• **Exercise details**: Without the pictures, extract every line from the start of the material to the line containing "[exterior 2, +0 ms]", both ends included.

• **The data**:
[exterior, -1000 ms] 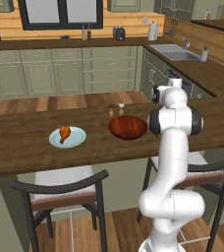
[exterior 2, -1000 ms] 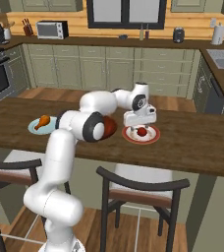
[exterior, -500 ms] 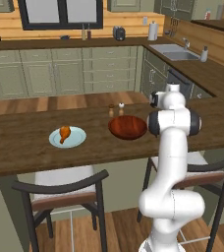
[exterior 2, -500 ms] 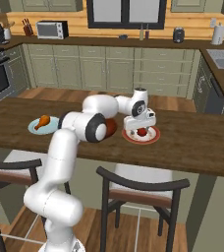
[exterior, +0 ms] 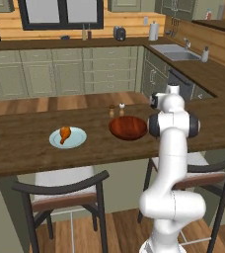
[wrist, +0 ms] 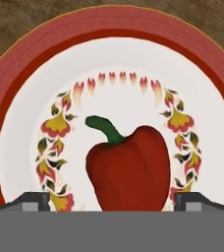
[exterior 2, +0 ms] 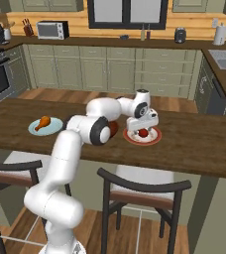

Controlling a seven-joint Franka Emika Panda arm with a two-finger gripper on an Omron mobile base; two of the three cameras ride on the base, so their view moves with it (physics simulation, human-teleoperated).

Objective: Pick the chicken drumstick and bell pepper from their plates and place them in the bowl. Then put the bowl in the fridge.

• **Output of the task**:
[exterior, -1000 ms] 
[exterior 2, -1000 ms] 
[exterior, -500 ms] 
[exterior 2, -500 ms] 
[exterior, +0 ms] 
[wrist, +0 ms] 
[exterior 2, +0 ms] 

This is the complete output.